--- Recorded data Enclosed Below ---

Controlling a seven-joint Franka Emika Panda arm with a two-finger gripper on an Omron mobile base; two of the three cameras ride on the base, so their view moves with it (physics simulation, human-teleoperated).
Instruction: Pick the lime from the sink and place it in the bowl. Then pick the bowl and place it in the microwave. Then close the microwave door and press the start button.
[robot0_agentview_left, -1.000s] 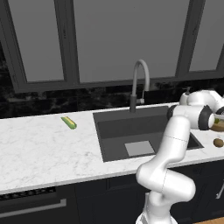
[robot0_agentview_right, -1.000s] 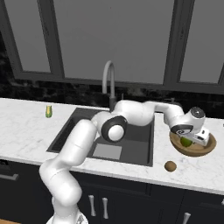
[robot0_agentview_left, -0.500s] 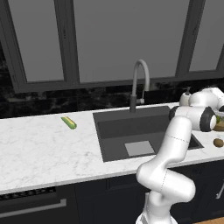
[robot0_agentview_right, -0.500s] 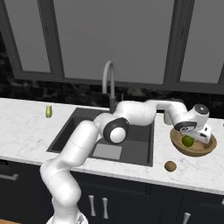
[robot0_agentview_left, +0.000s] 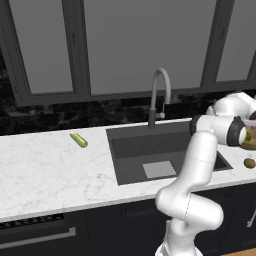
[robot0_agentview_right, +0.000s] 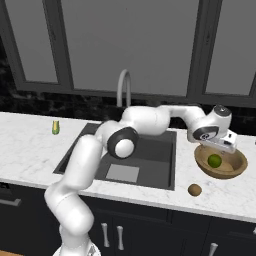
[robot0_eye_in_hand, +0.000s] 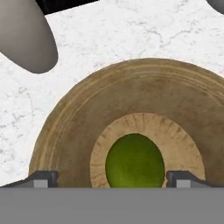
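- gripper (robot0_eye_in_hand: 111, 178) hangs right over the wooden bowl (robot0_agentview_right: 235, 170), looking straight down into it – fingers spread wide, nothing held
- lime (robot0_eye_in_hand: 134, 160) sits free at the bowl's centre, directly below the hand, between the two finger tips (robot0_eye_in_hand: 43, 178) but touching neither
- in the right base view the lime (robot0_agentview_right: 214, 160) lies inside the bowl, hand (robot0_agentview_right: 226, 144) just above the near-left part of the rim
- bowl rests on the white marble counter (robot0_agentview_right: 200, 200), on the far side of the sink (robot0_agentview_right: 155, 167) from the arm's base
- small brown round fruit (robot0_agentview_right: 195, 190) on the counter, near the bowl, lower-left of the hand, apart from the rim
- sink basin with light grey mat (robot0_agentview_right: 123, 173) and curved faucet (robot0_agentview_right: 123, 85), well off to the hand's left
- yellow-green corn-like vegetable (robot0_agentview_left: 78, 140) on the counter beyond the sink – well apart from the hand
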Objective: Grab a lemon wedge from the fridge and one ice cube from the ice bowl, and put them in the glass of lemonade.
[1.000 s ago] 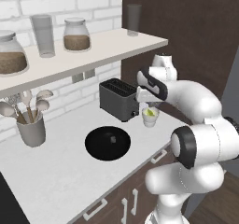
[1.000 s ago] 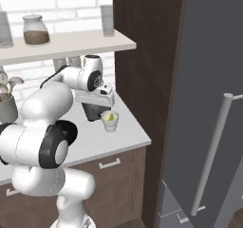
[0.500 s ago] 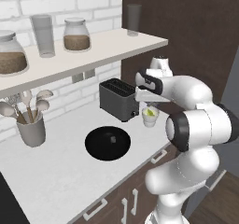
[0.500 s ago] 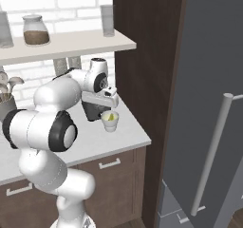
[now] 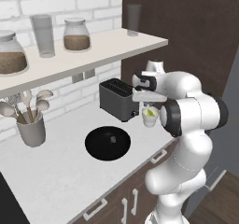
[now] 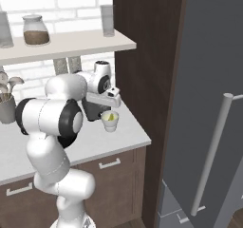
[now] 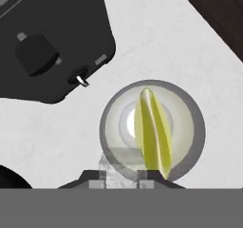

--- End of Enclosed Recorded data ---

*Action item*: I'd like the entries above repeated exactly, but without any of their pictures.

*Task result*:
Controlling a seven-joint Franka Emika Panda arm with a two-finger gripper on an Omron mobile base; two of the three cameras ride on the base, so their view moves with it (physics simulation, human-teleoperated).
Instruction: Pick the lime from the sink and place it in the bowl. Then pick the bowl and place it in the microwave. Then close the microwave door and press the start button.
[robot0_agentview_left, -1.000s] 
[robot0_agentview_right, -1.000s] 
[robot0_agentview_left, -0.500s] 
[robot0_agentview_right, -0.500s] 
[robot0_agentview_left, +0.000s] 
[robot0_agentview_right, +0.000s] 
[robot0_eye_in_hand, +0.000s] 
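- gripper (robot0_eye_in_hand: 111, 178) hangs right over the wooden bowl (robot0_agentview_right: 235, 170), looking straight down into it – fingers spread wide, nothing held
- lime (robot0_eye_in_hand: 134, 160) sits free at the bowl's centre, directly below the hand, between the two finger tips (robot0_eye_in_hand: 43, 178) but touching neither
- in the right base view the lime (robot0_agentview_right: 214, 160) lies inside the bowl, hand (robot0_agentview_right: 226, 144) just above the near-left part of the rim
- bowl rests on the white marble counter (robot0_agentview_right: 200, 200), on the far side of the sink (robot0_agentview_right: 155, 167) from the arm's base
- small brown round fruit (robot0_agentview_right: 195, 190) on the counter, near the bowl, lower-left of the hand, apart from the rim
- sink basin with light grey mat (robot0_agentview_right: 123, 173) and curved faucet (robot0_agentview_right: 123, 85), well off to the hand's left
- yellow-green corn-like vegetable (robot0_agentview_left: 78, 140) on the counter beyond the sink – well apart from the hand
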Objective: Grab a lemon wedge from the fridge and one ice cube from the ice bowl, and put them in the glass of lemonade.
[1.000 s ago] 
[1.000 s ago] 
[0.500 s ago] 
[0.500 s ago] 
[now] 
[now] 
[now] 

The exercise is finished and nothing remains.